Giusto il Leone d’argento alla miglior regia dell’ottimo lavoro di Jacques Audiard The Sisters Brothers. Un western girato da uno spirito francese finissimo, che rivisita il genere con eleganza, fra dialoghi costanti anche spiritosi, mentre racconta di due fratelli killer a caccia di banditi e di oro, e pure con la nostalgia di casa, di una vita diversa, di affetti. Perfetti Joaquin Phoenix e John C. Relly. Si parla del passato per parlare del presente, con naturalezza e tocchi di poesia del paesaggio. Sempre western anche per i l film dei fratelli Coen – miglior sceneggiatura –, un lavoro però non perfetto, che racconta in modo ironico e spiazzante il vecchio West. Della serie: il disincanto sulle saghe e gli “ideali” del passato avventuroso.
In un panorama internazionale, dove le storie hanno attraversato i popoli, dalla Siria alla Turchia, dalla Thainlandia al Messico, dall’Argentina alla Norvegia, parlando di guerre ed emigrazioni (Damasco, i Rohingya), dell’assalto mediatico agli adolescenti – il bellissimo Il fiume del kazano Emir Biahazin, sezione Orizzonti -, il cinema italiano è apparso quanto mai vivo, creativo.
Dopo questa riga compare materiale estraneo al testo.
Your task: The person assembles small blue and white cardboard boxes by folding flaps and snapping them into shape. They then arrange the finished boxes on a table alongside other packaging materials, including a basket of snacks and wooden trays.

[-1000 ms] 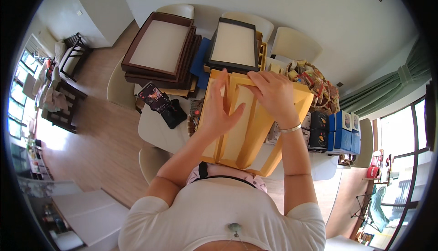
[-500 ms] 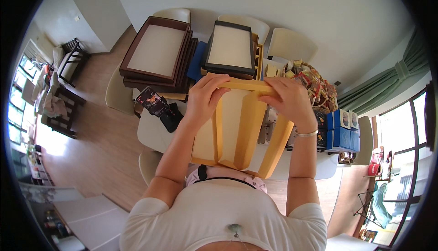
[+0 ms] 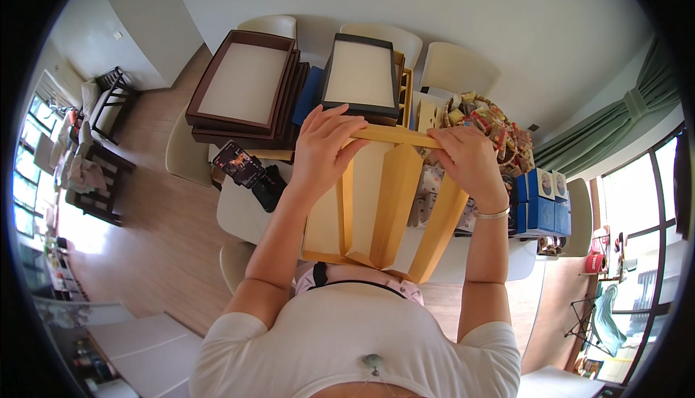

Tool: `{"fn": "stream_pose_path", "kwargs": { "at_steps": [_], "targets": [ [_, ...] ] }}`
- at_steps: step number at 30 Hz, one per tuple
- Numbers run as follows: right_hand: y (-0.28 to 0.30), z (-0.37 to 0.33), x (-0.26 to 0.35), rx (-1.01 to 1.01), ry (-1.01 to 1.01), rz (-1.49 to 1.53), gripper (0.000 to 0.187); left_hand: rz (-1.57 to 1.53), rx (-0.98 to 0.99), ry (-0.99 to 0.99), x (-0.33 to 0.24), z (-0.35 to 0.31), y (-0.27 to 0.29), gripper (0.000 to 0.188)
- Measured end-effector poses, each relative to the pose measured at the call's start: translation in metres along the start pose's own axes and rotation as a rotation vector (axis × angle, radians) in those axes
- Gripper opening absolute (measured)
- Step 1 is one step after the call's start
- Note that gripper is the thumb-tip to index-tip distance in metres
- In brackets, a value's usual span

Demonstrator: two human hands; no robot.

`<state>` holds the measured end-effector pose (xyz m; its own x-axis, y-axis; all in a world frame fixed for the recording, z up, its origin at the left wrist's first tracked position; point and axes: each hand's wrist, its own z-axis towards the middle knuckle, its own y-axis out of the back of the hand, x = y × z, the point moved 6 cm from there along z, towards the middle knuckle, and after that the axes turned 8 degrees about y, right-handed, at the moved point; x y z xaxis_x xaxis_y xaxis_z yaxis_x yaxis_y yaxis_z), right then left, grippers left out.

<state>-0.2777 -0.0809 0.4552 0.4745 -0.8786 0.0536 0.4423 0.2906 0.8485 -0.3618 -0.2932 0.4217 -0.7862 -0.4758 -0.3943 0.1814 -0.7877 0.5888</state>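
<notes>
A partly folded yellow cardboard box [image 3: 389, 210] stands upright between my arms, its near end by my waist. Its long side flaps splay apart, and a narrow folded strip runs along the far edge. My left hand [image 3: 326, 145] grips the left end of that strip, thumb below and fingers over it, the other fingers lifted a little. At the strip's right end my right hand [image 3: 467, 159] pinches it between fingers and thumb. A bracelet circles my right wrist.
Behind are stacked brown trays [image 3: 242, 83] and a black-rimmed tray [image 3: 360, 72]. A phone [image 3: 239, 164] on a stand is at left. To the right sit a basket of wrapped snacks [image 3: 499, 134] and blue boxes [image 3: 541, 213]. Chairs surround the white table [image 3: 235, 210].
My right hand has slid outward to the right along the far strip, uncovering more of it. My left hand's fingers have lifted slightly. The box stays in nearly the same place.
</notes>
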Motion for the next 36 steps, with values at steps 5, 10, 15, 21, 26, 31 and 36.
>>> {"fn": "stream_pose_path", "kwargs": {
  "at_steps": [5, 10, 15, 21, 26, 31, 36],
  "targets": [
    [-0.006, 0.01, 0.013, -0.04, 0.088, -0.103, 0.026, 0.001, 0.065, -0.131, -0.041, 0.017, -0.006, 0.034],
    [-0.005, 0.015, 0.021, -0.135, 0.037, -0.199, 0.053, -0.079, 0.154, -0.097, -0.055, 0.025, -0.025, 0.032],
    [-0.002, -0.019, 0.023, -0.404, -0.243, 0.11, 0.09, -0.102, 0.143, -0.145, -0.054, 0.025, -0.013, 0.027],
    [0.002, -0.032, 0.027, -0.406, -0.432, 0.226, 0.089, -0.17, -0.134, 0.041, -0.045, 0.035, 0.033, 0.023],
    [0.009, -0.011, 0.031, -0.325, -0.271, -0.087, 0.074, -0.216, -0.064, 0.229, -0.025, 0.006, 0.025, 0.039],
    [-0.05, -0.014, 0.012, 0.008, -0.258, -0.073, 0.069, -0.427, 0.193, 0.515, 0.022, -0.055, -0.019, 0.049],
    [-0.102, -0.018, 0.021, 0.249, -0.244, 0.036, 0.063, -0.312, 0.249, 0.347, 0.035, -0.071, -0.026, 0.062]
  ]
}}
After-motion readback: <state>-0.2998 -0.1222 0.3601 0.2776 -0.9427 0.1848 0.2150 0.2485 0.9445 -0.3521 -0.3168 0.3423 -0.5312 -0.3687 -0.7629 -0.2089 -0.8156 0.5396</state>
Eppure è rimasto a secco, e dispiace. Perché il lirismo sociale di Martone, la follia di Guadagnino, lo sguardo realistico di Minervini e la cronaca dolorosa di Cremonini (Sulla mia pelle, la vicenda di Stefano Cucchi) sono narrazioni non convenzionali, storie diverse legate tutte dalla ricerca della verità. Che è poi quello che vuole il cinema contemporaneo autentico. Andando ben oltre le polemiche sui due premi dati a produzioni della Netflix – rifiutate a Cannes -, sulla solita mondanità al Lido e contando sulla forte presenza giovanile a questo, che è uno dei migliori festival per qualità, degli ultimi anni. Senza perdere la magnifica mostra fotografica all’Hotel des bains – dove Visconti girò Morte a Venezia -, sui 75 anni della rassegna. Ancora una volta il ricordo come ispirazione per il presente e il futuro, se possibile.